(Task brief) Go through the records below and report each line with "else" in it.

━━━ Data for the task

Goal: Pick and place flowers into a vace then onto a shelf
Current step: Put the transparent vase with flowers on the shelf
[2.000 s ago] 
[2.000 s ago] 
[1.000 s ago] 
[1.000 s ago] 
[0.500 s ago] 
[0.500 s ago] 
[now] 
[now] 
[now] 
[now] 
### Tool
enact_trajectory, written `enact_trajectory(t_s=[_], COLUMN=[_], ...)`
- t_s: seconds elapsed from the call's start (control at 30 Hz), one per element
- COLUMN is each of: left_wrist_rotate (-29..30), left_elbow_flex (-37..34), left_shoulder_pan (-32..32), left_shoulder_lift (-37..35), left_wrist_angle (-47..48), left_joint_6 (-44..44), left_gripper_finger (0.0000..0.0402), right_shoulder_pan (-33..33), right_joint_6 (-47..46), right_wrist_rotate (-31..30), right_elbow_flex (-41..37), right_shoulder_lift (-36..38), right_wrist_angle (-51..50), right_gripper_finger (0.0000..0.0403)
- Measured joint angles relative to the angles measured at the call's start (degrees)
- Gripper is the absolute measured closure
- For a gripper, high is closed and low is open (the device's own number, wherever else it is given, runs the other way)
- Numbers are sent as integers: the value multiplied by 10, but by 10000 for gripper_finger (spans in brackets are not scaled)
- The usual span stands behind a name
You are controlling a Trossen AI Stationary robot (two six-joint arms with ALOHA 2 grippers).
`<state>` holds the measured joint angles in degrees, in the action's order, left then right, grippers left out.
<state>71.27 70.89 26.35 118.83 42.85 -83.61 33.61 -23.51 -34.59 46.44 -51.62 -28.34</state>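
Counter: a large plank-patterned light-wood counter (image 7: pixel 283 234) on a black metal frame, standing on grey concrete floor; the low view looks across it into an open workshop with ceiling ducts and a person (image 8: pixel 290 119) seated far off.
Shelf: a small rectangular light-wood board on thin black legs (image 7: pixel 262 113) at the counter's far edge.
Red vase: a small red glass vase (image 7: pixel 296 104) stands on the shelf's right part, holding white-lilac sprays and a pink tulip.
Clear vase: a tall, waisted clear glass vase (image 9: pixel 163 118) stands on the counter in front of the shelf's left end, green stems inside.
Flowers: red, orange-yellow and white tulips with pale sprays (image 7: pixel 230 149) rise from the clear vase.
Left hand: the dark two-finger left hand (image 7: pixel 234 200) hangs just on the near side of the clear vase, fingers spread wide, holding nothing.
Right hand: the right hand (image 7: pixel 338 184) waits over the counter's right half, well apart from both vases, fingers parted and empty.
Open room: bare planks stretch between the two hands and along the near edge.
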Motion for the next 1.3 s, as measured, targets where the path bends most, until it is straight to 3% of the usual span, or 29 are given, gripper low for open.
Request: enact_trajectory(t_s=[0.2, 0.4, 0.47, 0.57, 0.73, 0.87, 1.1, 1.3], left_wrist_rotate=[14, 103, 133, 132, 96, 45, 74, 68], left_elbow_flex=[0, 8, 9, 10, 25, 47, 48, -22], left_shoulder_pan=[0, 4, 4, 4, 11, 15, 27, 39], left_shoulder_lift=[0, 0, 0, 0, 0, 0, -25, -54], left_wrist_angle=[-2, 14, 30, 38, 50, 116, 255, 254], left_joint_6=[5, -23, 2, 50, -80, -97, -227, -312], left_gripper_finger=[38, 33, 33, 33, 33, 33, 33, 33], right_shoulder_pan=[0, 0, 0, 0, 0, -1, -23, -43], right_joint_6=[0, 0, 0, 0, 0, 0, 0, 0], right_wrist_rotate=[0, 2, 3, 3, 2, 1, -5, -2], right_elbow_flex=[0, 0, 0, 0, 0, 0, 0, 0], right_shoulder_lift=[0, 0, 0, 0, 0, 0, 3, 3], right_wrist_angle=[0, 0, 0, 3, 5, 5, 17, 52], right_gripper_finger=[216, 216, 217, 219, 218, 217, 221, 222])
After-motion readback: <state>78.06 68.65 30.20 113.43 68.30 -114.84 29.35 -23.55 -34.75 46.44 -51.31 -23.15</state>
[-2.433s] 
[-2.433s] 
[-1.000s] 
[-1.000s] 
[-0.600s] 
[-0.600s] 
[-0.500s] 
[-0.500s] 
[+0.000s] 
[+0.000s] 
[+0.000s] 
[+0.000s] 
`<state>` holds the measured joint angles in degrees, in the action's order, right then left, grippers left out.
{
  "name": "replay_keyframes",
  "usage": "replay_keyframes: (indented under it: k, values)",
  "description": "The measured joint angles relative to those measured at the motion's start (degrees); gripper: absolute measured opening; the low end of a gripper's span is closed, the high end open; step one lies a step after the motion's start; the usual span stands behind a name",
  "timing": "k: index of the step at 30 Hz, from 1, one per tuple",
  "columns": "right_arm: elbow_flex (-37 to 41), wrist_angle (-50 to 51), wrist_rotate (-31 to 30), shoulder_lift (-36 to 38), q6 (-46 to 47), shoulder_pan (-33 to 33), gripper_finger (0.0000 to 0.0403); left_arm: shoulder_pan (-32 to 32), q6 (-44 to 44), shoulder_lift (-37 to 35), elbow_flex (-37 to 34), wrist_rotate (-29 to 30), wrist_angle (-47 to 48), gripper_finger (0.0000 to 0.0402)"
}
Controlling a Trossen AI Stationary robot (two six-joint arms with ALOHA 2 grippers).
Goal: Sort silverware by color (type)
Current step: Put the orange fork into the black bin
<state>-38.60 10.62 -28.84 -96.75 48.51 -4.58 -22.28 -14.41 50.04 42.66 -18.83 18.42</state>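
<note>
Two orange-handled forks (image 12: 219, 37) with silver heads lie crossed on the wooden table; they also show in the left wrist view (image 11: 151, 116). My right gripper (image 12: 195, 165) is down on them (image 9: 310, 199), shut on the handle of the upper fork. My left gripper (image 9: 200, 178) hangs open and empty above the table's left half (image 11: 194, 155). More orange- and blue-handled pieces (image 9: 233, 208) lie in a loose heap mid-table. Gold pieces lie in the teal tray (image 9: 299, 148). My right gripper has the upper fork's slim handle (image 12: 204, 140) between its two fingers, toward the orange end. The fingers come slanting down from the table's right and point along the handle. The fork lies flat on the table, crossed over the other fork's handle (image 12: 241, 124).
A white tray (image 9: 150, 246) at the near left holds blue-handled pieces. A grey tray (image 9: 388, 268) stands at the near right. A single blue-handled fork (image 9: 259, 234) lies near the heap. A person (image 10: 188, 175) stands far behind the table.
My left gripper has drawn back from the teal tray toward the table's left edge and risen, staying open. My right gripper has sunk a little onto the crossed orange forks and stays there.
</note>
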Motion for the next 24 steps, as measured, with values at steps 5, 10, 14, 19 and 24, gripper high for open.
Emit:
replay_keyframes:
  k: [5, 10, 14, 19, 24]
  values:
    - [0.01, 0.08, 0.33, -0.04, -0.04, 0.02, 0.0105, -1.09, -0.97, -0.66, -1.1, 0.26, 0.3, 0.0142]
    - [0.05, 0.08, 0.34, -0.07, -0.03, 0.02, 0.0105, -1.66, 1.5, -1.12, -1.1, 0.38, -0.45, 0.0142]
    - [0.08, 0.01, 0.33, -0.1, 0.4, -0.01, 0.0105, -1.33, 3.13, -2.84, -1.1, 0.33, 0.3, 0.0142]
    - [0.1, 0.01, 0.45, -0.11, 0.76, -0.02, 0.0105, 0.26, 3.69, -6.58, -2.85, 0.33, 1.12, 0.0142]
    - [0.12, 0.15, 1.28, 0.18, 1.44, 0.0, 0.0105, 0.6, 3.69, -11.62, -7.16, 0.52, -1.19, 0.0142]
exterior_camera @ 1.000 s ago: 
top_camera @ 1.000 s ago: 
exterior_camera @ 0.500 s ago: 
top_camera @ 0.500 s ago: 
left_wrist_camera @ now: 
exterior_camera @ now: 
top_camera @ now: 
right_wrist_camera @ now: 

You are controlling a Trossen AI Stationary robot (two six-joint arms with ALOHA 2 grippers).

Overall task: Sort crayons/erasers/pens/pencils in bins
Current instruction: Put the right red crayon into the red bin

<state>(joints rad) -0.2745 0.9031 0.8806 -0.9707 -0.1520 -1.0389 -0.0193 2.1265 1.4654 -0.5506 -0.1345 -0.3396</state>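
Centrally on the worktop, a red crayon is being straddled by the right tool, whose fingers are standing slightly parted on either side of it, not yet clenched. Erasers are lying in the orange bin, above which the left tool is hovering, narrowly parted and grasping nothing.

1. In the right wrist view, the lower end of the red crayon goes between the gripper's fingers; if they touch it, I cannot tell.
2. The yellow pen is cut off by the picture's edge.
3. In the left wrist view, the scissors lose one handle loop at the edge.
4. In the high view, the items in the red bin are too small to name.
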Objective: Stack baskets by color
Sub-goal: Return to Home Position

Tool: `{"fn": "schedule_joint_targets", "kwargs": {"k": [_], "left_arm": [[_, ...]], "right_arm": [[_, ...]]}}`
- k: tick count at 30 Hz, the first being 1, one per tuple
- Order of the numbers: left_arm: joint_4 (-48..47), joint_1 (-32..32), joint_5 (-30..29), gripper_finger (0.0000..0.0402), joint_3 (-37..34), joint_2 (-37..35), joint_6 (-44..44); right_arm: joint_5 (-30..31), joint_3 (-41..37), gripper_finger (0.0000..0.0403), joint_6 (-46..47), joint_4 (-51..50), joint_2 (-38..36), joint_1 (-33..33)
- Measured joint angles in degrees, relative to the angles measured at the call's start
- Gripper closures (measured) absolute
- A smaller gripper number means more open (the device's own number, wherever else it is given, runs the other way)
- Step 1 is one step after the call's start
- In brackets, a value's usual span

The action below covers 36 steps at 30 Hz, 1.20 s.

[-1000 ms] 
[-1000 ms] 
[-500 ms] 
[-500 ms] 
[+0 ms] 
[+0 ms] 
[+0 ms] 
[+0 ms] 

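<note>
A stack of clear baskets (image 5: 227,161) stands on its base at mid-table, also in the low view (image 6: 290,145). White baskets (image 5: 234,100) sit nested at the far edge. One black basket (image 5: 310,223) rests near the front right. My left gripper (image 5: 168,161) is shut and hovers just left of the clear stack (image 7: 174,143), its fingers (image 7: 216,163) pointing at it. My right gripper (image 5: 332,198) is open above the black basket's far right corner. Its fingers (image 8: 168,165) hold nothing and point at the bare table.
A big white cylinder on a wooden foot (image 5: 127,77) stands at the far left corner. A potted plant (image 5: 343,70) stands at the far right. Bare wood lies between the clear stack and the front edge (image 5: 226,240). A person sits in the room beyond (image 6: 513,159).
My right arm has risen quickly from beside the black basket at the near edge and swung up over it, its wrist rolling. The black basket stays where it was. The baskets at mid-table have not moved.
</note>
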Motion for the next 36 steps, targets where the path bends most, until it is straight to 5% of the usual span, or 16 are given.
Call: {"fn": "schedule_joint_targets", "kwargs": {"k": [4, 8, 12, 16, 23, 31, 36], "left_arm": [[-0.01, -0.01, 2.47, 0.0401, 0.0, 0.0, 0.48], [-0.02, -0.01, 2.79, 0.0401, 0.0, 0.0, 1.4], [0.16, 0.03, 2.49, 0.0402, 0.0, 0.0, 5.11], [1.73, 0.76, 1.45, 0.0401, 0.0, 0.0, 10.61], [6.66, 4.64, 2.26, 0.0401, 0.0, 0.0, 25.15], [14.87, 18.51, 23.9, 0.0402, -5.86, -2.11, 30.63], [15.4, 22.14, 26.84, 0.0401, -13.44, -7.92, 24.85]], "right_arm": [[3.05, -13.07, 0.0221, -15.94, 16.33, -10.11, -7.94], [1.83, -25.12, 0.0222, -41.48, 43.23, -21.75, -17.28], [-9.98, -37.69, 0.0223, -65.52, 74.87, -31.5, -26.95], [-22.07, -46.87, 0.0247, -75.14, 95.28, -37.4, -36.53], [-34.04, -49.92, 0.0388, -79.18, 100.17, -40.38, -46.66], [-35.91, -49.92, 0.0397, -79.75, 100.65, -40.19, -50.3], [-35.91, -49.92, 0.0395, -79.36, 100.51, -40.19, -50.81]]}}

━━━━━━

(Answer for the task)
- For a gripper, high is closed and low is open (the device's own number, wherever else it is given, runs the other way)
- A smaller gripper number means more open (the device's own number, wherever else it is given, runs the other way)

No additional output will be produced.